*WHAT TO WORK ON*: Beginning with the line that holds "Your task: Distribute", write out the remaining lines of the material exactly, the last line included.

[THE DATA — start]

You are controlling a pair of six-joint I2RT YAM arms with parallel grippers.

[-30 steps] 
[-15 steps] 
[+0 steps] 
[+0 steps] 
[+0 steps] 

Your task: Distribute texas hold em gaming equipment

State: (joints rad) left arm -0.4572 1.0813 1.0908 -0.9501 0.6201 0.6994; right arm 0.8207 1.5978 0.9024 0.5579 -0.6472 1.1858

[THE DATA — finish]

*TASK OUTPUT*:
Your task: Distribute texas hold em gaming equipment

State: (joints rad) left arm -0.4572 1.0813 1.0908 -0.9501 0.6201 0.6994; right arm 0.8207 1.5978 0.9024 0.5579 -0.6472 1.1858

The response to the exercise is now finished.